▶ _TASK DETAILS_: Working from the records below, repeat exactly the lines starting at the line that contains "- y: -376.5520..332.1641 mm" and ending at the line that contains "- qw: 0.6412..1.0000", inclusive.

▶ _DATA SHOWN_:

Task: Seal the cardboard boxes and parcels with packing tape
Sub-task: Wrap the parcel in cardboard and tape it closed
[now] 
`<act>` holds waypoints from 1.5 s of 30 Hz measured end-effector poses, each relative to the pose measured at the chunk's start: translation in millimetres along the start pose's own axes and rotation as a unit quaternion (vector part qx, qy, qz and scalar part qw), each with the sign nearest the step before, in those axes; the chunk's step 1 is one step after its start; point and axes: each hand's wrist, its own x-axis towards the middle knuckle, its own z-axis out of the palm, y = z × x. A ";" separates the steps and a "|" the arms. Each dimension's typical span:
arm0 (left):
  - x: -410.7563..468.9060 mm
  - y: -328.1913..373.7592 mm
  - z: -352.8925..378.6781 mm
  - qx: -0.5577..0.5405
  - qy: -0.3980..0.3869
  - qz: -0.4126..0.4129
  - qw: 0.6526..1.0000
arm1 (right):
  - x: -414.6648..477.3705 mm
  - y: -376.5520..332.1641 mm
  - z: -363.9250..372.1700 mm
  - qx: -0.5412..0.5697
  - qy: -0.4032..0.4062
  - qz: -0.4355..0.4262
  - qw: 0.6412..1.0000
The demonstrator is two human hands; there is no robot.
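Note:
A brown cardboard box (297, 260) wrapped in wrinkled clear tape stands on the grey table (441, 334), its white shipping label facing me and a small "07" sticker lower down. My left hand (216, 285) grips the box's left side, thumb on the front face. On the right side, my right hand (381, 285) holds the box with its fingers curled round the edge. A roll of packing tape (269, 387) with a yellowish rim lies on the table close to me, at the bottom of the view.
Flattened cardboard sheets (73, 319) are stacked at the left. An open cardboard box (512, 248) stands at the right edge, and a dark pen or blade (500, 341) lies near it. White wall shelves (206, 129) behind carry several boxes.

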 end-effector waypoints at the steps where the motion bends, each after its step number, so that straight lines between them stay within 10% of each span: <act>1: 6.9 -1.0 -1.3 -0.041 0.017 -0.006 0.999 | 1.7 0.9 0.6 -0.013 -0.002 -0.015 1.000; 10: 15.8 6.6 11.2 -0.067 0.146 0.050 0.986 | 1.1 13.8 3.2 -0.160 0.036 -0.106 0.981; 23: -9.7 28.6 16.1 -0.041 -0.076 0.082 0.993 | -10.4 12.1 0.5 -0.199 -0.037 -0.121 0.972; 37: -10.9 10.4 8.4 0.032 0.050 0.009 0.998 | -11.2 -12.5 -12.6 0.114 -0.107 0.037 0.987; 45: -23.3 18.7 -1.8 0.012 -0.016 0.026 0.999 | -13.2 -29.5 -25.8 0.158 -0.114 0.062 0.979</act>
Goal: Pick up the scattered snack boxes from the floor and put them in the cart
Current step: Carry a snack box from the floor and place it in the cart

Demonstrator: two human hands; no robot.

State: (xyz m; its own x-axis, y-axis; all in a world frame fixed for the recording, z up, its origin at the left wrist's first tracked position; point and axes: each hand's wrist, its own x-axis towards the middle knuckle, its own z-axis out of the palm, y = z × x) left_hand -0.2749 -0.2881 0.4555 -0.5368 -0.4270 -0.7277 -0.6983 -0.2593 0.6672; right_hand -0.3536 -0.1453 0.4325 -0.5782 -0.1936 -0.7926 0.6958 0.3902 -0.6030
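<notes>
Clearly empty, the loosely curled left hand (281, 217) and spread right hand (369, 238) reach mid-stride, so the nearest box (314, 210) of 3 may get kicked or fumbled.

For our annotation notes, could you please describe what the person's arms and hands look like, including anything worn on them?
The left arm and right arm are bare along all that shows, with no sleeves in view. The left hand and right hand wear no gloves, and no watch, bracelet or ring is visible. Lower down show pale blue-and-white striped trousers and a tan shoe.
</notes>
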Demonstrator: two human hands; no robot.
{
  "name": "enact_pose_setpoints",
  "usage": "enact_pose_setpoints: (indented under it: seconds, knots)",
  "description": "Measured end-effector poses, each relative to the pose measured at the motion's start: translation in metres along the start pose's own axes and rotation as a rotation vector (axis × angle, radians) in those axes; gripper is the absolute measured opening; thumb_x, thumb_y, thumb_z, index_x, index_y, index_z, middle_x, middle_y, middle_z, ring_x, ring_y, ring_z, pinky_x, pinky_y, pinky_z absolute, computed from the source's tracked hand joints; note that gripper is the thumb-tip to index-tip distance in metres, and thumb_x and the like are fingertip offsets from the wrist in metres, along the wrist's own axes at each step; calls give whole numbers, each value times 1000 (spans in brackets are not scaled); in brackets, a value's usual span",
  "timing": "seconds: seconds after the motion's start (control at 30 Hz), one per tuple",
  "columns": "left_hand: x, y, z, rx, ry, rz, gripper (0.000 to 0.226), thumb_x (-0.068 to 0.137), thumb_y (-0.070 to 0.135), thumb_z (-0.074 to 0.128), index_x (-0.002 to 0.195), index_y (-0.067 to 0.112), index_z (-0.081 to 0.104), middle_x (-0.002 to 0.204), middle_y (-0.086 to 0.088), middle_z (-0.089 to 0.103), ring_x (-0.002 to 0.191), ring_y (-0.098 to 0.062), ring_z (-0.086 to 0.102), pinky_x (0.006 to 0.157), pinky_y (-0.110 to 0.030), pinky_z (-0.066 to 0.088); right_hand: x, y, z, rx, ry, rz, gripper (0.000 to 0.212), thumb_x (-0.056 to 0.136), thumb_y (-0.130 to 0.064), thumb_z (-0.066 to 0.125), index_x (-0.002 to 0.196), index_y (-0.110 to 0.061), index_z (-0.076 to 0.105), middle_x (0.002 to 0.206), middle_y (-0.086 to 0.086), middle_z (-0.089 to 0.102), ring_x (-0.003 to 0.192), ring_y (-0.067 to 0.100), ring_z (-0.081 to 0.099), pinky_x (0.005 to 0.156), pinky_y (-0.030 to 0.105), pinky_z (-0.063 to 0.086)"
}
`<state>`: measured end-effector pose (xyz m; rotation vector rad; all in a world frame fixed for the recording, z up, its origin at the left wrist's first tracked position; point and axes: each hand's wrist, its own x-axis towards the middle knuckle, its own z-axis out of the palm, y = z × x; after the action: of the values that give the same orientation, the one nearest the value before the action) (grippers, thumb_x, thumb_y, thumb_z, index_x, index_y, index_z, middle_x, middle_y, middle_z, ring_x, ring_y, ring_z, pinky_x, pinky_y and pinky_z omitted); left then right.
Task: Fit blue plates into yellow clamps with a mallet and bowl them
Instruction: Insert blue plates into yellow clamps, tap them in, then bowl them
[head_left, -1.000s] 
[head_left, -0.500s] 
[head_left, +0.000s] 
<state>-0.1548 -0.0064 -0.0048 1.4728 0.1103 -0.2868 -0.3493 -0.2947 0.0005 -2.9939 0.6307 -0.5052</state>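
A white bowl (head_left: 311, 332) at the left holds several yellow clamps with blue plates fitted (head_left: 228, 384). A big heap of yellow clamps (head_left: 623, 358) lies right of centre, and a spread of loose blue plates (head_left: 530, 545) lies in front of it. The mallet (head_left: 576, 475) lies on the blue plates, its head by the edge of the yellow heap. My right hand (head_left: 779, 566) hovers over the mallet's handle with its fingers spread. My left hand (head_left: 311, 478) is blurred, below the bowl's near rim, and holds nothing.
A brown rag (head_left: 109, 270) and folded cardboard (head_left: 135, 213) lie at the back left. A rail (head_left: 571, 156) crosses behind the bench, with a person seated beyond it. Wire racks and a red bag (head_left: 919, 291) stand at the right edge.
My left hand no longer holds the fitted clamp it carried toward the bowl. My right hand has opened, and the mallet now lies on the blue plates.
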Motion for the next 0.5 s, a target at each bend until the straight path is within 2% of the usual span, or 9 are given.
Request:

▶ _EXERCISE OUTPUT_:
  - y: -376.5520..332.1641 mm
  - z: -363.9250..372.1700 mm
  - qx: -0.5412..0.5697
  - qy: -0.4032..0.4062
  - qz: -0.4355..0.4262
  - qw: 0.6412..1.0000

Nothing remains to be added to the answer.